From the branding on the napkins to the striking images on the menus and bill holders, Moskito’s mark is visible at every step of the customer journey. 

A selection of pre-batched cocktails and in-house carbonated cocktails, which the team developed with Bacardi, also feature stylish branded labels. And the drinks offer, compiled from drinks companies and suppliers including Bacardi, Inverarity Morton, Mangrove, Speciality Brands, Brown-Forman, Heineken and Edinburgh Beer Factory, has been carefully curated and designed to push boundaries, through, for example, the use of Flavour Blasters to create aromatic flavour bubbles for cocktails.

The team at Moskito aims to push boundaries when it comes to food too.

With head chef Scott Dewhurst, the team has developed a menu of small plates based around the two tandoori ovens in the kitchen and presented under Earth, Land, Sea and Fire sections on the menu.

“It will give people’s taste sensations a real jolt, the depth of flavours is incredible,” said Ben.

“I can’t wait for people to try the food.”
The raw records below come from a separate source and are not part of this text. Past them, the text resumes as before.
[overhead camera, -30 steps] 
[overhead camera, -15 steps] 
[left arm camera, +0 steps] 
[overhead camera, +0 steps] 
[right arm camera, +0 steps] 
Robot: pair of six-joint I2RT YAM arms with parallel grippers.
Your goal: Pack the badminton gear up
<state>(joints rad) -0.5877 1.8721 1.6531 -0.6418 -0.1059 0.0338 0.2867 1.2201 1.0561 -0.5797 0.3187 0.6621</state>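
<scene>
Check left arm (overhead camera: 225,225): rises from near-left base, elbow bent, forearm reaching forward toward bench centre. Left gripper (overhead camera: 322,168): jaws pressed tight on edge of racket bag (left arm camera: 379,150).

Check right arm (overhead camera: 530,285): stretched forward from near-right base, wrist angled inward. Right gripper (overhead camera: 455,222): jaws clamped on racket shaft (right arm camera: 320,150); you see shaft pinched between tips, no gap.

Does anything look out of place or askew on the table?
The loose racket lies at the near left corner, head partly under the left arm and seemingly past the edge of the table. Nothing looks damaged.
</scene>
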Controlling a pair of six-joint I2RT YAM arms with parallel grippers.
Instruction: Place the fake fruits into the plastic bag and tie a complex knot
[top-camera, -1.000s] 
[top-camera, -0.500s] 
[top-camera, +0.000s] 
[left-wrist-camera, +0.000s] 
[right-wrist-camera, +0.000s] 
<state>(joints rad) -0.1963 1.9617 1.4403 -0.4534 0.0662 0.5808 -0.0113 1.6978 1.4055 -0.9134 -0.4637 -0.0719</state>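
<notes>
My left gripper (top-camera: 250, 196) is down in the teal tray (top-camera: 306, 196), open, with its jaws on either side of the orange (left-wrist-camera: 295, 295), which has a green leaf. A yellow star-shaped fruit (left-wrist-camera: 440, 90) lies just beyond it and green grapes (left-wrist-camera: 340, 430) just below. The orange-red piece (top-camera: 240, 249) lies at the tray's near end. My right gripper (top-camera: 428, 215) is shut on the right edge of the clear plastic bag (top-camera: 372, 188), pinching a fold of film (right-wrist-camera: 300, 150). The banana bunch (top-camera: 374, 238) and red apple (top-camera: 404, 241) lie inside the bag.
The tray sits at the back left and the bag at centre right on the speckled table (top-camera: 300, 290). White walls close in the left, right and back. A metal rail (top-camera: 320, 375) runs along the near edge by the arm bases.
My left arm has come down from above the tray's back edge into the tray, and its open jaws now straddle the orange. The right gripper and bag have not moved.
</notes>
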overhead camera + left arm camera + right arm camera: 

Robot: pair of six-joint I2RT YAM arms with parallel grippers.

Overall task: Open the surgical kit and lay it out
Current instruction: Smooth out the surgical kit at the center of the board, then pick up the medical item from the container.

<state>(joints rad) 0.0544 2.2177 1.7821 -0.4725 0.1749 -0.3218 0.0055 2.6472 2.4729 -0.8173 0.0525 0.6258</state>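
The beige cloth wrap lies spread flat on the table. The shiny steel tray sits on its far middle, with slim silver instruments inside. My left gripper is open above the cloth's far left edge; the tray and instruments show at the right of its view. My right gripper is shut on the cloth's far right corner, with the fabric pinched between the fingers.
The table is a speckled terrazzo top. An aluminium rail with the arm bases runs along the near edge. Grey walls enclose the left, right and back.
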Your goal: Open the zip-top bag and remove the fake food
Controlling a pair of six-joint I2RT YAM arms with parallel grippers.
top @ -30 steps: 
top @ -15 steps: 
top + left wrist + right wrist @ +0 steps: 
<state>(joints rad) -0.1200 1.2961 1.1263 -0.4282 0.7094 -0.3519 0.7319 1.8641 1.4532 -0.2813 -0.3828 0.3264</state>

And the wait is finally over.

Initially slated to open in April 2020, the COVID-19 pandemic put the brakes on that. And the team opted not to open between lockdowns.

Now Ben and the 35-strong team are opening the doors to the new-look Moskito, albeit at a reduced capacity (550 is cut to 200 with social distancing), reduced hours (Moskito has a 3am licence) and without live music and DJs.

But their spirits won’t be dampened.

“We are all so excited to get open,” said Ben.

“The pandemic has been so devastating for our industry but it has given us time to fine tune everything.

“It’s given the team more time to learn and develop and bond as a team; to learn the menus and processes and how the unit will work. We built in a lot of training with our suppliers, they’ve been really supportive. 

“I think we’ll open in a stronger position now.

“I’m excited to show people what we’ve done. 

“Every time I come in here I think ‘wow’.

“Now it’s about us delivering great service, great food and great drinks.

“If we nail that we’ll have created something very special.”